Perjuangan Mempertahankan kemerdekaan Melalui Diplomasi
PERUNDINGAN LINGGAJATI
Perundingan Linggarjati atau kadang juga disebut Perundingan Lingga'r'jati adalah suatu perundingan antara Indonesia dan Belanda di Linggarjati, Jawa Barat yang menghasilkan persetujuan mengenai status kemerdekaan Indonesia. Hasil perundingan ini ditandatangani di Istana Merdeka Jakarta pada 15 November 1946 dan ditandatangani secara sah oleh kedua negara pada 25 Maret 1947.
Latar Belakang
Masuknya AFNEI yang diboncengi NICA ke Indonesia karena Jepang menetapkan 'status quo' di Indonesia menyebabkan terjadinya konflik antara Indonesia dengan Belanda, seperti contohnya peristiwa 10 November, selain itu pemerintah Inggris menjadi penanggung jawab untuk menyelesaikan konflik politik dan militer di Asia. Oleh sebab itu, Sir Archibald Clark Kerr, Diplomat Inggris, mengundang Indonesia dan Belanda untuk berunding di Hooge Veluwe, tetapi perundingan tersebut gagal karena Indonesia meminta Belanda mengakui kedaulatannya atas Jawa, Sumatera dan Pulau Madura, tetapi Belanda hanya mau mengakui Indonesia atas Jawa dan Madura saja.
Misi pendahuluan
Pada akhir Agustus 1946, pemerintah Inggris mengirimkan Lord Killearn ke Indonesia untuk menyelesaikan perundingan antara Indonesia dengan Belanda. Pada tanggal 7 Oktober 1946 bertempat di Konsulat Jenderal Inggris di Jakarta dibuka perundingan Indonesia-Belanda dengan dipimpin oleh Lord Killearn. Perundingan ini menghasilkan persetujuan gencatan senjata (14 Oktober) dan meratakan jalan ke arah perundingan di Linggarjati yang dimulai tanggal 11 November 1946.
Jalannya perundingan
Dalam perundingan ini Indonesia diwakili oleh Sutan Syahrir, Belanda diwakili oleh tim yang disebut Komisi Jendral dan dipimpin oleh Wim Schermerhorn dengan anggota H.J. Van Mook, dan Lord Killearn dari Inggris bertindak sebagai mediator dalam perundingan ini.
Hasil perundingan
Wikisource memiliki naskah sumber yang berkaitan dengan artikel ini: |
Hasil perundingan tersebut menghasilkan 17 pasal yang antara lain berisi:
- Belanda mengakui secara de facto wilayah Republik Indonesia, yaitu Jawa, Sumatera dan Madura.
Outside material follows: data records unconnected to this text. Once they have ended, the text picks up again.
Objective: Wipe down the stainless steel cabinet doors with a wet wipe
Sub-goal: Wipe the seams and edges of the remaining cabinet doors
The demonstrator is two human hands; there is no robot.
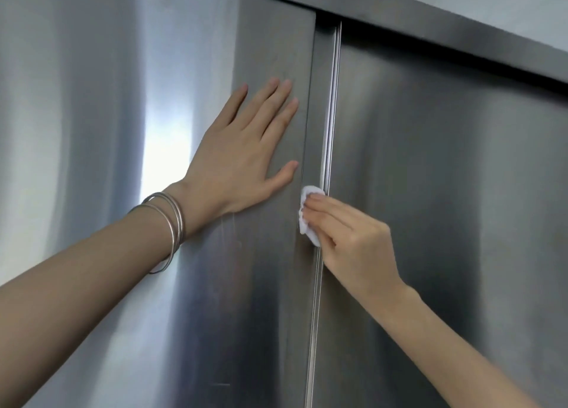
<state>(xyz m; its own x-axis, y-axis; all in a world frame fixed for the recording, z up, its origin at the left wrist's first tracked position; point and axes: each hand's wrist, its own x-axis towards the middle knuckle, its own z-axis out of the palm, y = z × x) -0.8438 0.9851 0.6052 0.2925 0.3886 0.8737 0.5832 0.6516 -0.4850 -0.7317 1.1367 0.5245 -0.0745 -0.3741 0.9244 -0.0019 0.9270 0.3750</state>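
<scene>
Wet wipe (307,227) sat bunched up at the right edge of the left cabinet door (123,100), where that door overlapped the right cabinet door (445,192). We had it under our right grip (353,241). The fingers were pressed together and bent over the white wad, holding it against the door edge, and the thumb was hidden. Our left grip (236,161) was spread flat, palm and fingers on the left door, up and left of the wipe. Its thumb tip was near the wipe but apart from it. We saw thin metal bangles (173,223) on the left wrist. Both doors were brushed steel, with the left one in front. A shiny vertical trim strip (330,115) ran down between them. We noted faint smear streaks (227,232) below the left palm. A steel top rail (430,23) crossed above both doors.
</scene>
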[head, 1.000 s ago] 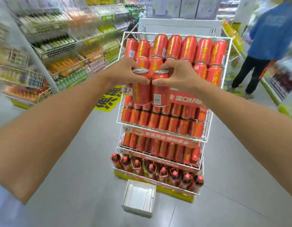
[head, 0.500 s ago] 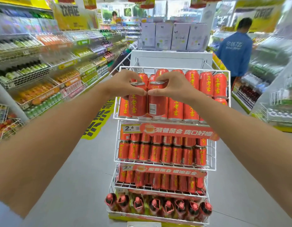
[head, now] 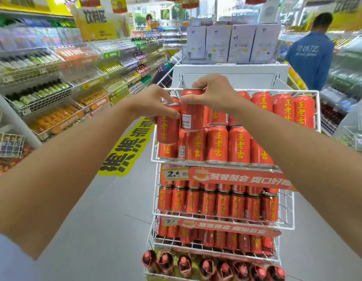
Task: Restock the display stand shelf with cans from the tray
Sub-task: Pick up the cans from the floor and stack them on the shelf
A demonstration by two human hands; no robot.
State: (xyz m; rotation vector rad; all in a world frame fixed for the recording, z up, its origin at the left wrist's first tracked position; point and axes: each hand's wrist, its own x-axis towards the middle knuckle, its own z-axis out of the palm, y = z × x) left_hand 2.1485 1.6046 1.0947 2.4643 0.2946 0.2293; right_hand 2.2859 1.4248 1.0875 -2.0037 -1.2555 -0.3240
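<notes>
Both hands are up at the top tier of the white wire display stand [head: 317, 110], each carrying one red aluminium drink can with yellow characters. The left hand [head: 153, 102] has its fingers clamped round the upper part of the left can [head: 168, 126], thumb on the near side, and that can hangs in front of the top shelf's left front corner, overlapping the cans standing there. The right hand [head: 213, 94] pinches the right can [head: 191, 113] from above by its top rim, fingers curled over the lid; this one sits higher, level with the upper layer of stacked cans, barcode side facing out. The two held cans appear to touch side by side. The tray they come from is out of view. Judging by the sealed lids, these are full: fairly heavy for their size, stiff under grip but easy to dent if dropped, and smooth enough to slip. A wrap round the body looks the surer hold; the rim pinch suits lowering a can into a tight gap between neighbours, though it gives less control if the can tilts
</notes>
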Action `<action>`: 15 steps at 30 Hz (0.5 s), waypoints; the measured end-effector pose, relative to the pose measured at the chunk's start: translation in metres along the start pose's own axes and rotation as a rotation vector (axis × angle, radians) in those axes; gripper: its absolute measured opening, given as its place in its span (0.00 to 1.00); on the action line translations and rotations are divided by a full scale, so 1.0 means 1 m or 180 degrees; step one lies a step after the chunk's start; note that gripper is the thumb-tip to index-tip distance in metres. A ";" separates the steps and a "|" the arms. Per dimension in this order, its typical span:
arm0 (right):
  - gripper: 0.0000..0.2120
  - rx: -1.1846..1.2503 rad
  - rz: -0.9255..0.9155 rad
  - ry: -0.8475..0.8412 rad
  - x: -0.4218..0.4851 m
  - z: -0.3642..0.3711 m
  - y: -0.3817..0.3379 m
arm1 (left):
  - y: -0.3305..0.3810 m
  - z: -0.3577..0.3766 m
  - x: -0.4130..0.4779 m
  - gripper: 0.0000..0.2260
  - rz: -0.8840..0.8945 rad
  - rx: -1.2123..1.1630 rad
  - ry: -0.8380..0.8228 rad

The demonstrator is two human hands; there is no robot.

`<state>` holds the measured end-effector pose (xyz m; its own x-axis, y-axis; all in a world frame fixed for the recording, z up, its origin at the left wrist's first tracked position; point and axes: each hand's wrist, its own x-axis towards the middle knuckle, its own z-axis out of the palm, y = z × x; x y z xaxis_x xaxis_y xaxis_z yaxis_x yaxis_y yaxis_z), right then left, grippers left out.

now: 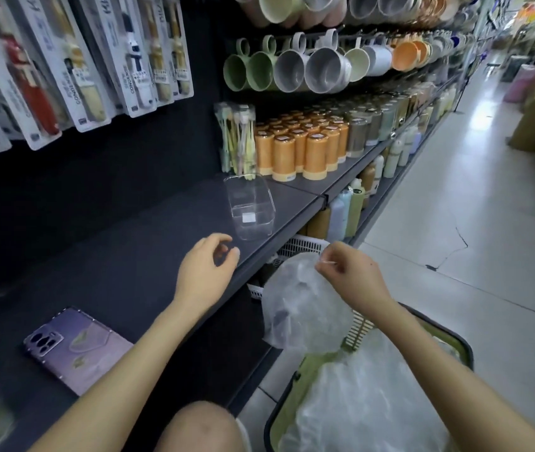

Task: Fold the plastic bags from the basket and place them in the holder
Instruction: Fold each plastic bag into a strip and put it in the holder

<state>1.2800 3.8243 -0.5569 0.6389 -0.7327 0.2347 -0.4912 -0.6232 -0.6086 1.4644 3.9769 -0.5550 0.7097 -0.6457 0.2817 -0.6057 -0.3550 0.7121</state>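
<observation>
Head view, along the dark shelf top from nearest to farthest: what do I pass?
purple phone → left hand → clear holder → toothbrush pack

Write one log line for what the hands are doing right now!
right hand: pinches plastic bag above basket | left hand: holds nothing, over shelf | holder: on shelf, no bags inside

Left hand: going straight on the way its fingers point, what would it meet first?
Likely the clear rectangular plastic holder standing on the dark shelf; the left hand points toward it with nothing visible between, though depth is unclear.
</observation>
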 end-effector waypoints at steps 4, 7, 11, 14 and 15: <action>0.06 0.0681 -0.0326 -0.0083 0.039 -0.001 -0.013 | 0.005 0.018 0.009 0.13 0.0007 -0.0472 -0.0449; 0.09 0.0938 -0.0459 -0.0261 0.062 0.003 -0.021 | 0.005 0.025 0.021 0.17 -0.0020 -0.0586 -0.0688; 0.04 0.1490 -0.0651 -0.0335 0.079 0.005 -0.036 | 0.009 0.019 0.031 0.22 -0.0108 -0.0762 -0.0845; 0.02 0.1917 -0.0797 -0.0459 0.087 0.001 -0.050 | 0.012 0.011 0.031 0.24 -0.0140 -0.1055 -0.0861; 0.02 0.1993 -0.0847 -0.0496 0.090 -0.001 -0.055 | 0.013 0.008 0.030 0.24 -0.0133 -0.1136 -0.0848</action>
<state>1.3637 3.7926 -0.5020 0.7906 -0.5001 0.3533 0.0975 -0.4668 -0.8789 1.4749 3.9468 -0.5424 0.5851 -0.8040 0.1059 -0.3832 -0.1590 0.9099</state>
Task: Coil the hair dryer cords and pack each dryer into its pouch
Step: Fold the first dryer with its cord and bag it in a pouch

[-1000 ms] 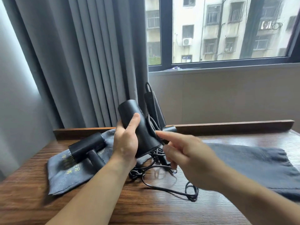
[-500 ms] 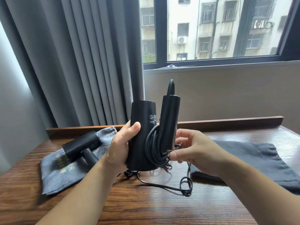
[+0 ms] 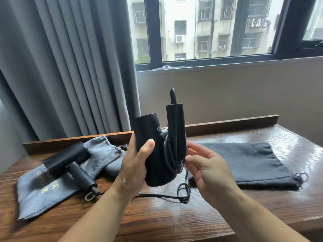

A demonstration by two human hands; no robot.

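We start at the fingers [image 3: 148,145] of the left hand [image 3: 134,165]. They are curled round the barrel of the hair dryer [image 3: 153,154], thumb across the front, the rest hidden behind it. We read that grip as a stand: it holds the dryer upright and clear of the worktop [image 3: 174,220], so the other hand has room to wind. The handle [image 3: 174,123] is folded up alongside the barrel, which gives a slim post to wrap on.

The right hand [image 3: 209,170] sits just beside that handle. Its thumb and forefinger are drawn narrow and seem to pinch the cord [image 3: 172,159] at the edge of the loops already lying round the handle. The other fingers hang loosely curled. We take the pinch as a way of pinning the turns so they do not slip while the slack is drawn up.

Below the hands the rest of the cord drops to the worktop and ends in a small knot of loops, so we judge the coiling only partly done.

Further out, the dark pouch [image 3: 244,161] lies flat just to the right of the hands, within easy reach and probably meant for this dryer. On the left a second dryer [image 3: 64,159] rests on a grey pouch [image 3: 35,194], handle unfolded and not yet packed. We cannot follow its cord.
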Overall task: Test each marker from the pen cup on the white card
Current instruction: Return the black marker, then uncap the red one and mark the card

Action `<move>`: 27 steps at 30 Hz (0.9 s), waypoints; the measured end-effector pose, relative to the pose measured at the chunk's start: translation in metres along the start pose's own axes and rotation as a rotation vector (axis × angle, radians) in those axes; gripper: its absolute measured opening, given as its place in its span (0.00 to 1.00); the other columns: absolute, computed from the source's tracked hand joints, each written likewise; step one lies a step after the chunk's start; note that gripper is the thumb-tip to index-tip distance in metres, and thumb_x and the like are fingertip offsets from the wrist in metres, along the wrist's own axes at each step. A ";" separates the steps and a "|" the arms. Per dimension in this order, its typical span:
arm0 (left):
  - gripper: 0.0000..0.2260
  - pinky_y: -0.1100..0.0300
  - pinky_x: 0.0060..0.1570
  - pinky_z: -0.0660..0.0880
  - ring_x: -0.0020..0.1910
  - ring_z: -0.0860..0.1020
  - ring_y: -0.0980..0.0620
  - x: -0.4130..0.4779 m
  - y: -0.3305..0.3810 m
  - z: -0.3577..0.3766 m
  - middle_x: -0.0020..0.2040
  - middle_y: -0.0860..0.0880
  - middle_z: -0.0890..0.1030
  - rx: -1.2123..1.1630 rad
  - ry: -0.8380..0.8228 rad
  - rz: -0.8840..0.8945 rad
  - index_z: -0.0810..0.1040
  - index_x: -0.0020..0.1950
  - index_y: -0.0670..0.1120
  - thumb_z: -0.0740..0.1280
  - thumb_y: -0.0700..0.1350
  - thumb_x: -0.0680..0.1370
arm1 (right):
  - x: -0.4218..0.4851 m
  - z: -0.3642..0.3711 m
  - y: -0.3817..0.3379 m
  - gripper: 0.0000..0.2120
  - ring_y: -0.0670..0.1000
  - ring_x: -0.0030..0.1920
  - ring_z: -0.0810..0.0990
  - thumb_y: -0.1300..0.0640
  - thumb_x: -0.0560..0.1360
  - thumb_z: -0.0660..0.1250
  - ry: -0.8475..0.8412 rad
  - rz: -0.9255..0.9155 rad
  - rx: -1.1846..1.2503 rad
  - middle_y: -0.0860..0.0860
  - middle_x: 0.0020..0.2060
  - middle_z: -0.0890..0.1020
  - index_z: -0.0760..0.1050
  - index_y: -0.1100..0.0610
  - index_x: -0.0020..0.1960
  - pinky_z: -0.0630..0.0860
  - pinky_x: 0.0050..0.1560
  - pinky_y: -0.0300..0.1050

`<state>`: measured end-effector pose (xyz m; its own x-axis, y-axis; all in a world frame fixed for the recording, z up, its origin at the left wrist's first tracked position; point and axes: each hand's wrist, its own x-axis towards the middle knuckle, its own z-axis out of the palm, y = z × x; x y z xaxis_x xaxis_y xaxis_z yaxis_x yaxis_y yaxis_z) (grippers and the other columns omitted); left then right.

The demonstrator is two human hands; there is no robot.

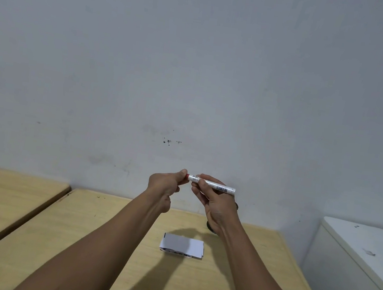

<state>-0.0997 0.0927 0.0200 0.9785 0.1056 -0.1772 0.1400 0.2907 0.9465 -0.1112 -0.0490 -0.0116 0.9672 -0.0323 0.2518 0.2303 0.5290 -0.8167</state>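
I hold a white marker (216,186) with a red cap end level in the air above the wooden table (122,245). My right hand (214,202) grips the white barrel. My left hand (167,183) pinches the red cap at the marker's left end. The white card (182,245) lies flat on the table below my hands, partly in their shadow. A dark pen cup (210,227) stands behind my right wrist, almost wholly hidden by it.
A second wooden table (6,195) stands to the left, separated by a narrow gap. A white cabinet (361,262) sits at the right. A grey wall (196,71) rises right behind the table.
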 end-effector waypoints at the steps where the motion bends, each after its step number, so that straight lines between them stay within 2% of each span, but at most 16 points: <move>1: 0.09 0.51 0.55 0.65 0.43 0.76 0.54 0.002 -0.002 0.000 0.36 0.55 0.86 0.006 0.003 -0.013 0.83 0.45 0.45 0.74 0.50 0.75 | 0.000 -0.003 0.003 0.07 0.54 0.45 0.87 0.69 0.76 0.69 -0.001 -0.001 -0.005 0.59 0.46 0.87 0.81 0.66 0.54 0.83 0.55 0.44; 4: 0.09 0.51 0.55 0.65 0.42 0.76 0.55 0.008 -0.008 -0.002 0.31 0.56 0.85 0.028 -0.002 -0.066 0.82 0.44 0.46 0.74 0.50 0.74 | 0.001 -0.010 0.012 0.08 0.55 0.47 0.87 0.68 0.76 0.70 0.006 -0.007 -0.025 0.60 0.47 0.87 0.80 0.66 0.54 0.83 0.57 0.45; 10: 0.08 0.52 0.46 0.67 0.41 0.75 0.55 0.024 -0.021 -0.009 0.35 0.56 0.85 0.061 -0.056 -0.192 0.83 0.43 0.48 0.75 0.52 0.73 | 0.003 -0.021 0.026 0.07 0.56 0.51 0.86 0.68 0.76 0.71 0.004 -0.041 -0.130 0.60 0.48 0.88 0.82 0.66 0.54 0.83 0.54 0.44; 14: 0.08 0.55 0.42 0.72 0.35 0.72 0.55 0.035 -0.029 -0.013 0.35 0.53 0.85 0.031 -0.117 -0.227 0.83 0.44 0.47 0.75 0.50 0.73 | 0.003 -0.028 0.030 0.09 0.58 0.54 0.86 0.66 0.75 0.72 -0.004 -0.098 -0.295 0.59 0.50 0.88 0.83 0.65 0.55 0.82 0.54 0.45; 17: 0.09 0.56 0.42 0.74 0.32 0.71 0.54 0.041 -0.034 -0.016 0.30 0.52 0.82 -0.011 -0.121 -0.223 0.82 0.41 0.45 0.76 0.51 0.73 | 0.004 -0.029 0.029 0.10 0.48 0.54 0.86 0.66 0.74 0.75 -0.047 -0.189 -0.519 0.52 0.50 0.89 0.85 0.61 0.54 0.80 0.54 0.39; 20: 0.11 0.54 0.42 0.74 0.33 0.72 0.54 0.045 -0.035 -0.018 0.32 0.53 0.83 0.011 -0.121 -0.222 0.82 0.41 0.46 0.76 0.53 0.71 | 0.007 -0.029 0.027 0.10 0.43 0.55 0.85 0.69 0.73 0.73 -0.093 -0.236 -0.589 0.49 0.52 0.88 0.85 0.63 0.54 0.78 0.53 0.33; 25: 0.12 0.51 0.45 0.70 0.38 0.73 0.53 0.049 -0.036 -0.023 0.37 0.55 0.84 0.131 -0.005 -0.166 0.84 0.41 0.48 0.76 0.56 0.71 | 0.012 -0.035 0.032 0.10 0.43 0.60 0.83 0.71 0.75 0.70 -0.150 -0.180 -0.611 0.48 0.57 0.87 0.85 0.62 0.53 0.77 0.60 0.36; 27: 0.12 0.51 0.46 0.71 0.39 0.75 0.53 0.054 -0.044 -0.033 0.40 0.54 0.86 0.184 0.047 -0.032 0.85 0.43 0.46 0.75 0.54 0.72 | 0.011 -0.039 0.035 0.11 0.43 0.59 0.84 0.70 0.75 0.71 -0.136 -0.143 -0.581 0.47 0.55 0.87 0.85 0.60 0.54 0.79 0.60 0.39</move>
<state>-0.0583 0.1175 -0.0398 0.9655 0.1447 -0.2167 0.2010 0.1160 0.9727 -0.0887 -0.0637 -0.0572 0.9089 0.0601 0.4128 0.4146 -0.0224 -0.9097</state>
- Belanda harus meninggalkan wilayah RI paling lambat tanggal 1 Januari 1949.
- Pihak Belanda dan Indonesia Sepakat membentuk negara RIS.
- Dalam bentuk RIS Indonesia harus tergabung dalam Commonwealth/Persemakmuran Indonesia-Belanda dengan mahkota negeri Belanda sebagai kepala uni.
PERUNDINGAN RENVILLE
Perjanjian Renville adalah perjanjian antara Indonesia dengan Belanda yang ditandatangani pada tanggal 17 Januari 1948 di atas geladak kapal perang Amerika Serikat sebagai tempat netral USS Renville, yang berlabuh di pelabuhan Tanjung Priok, Jakarta. Perundingan dimulai pada tanggal 8 Desember 1947 dan ditengahi oleh Komisi Tiga Negara (KTN), Committee of Good Offices for Indonesia, yang terdiri dari Amerika Serikat, Australia, dan Belgia. Perjanjian ini diadakan untuk menyelesaikan perselisihan atas Perjanjian Linggarjati tahun 1946. Perjanjian ini berisi batas antara wilayah Indonesia dengan Belanda yang disebut Garis Van Mook.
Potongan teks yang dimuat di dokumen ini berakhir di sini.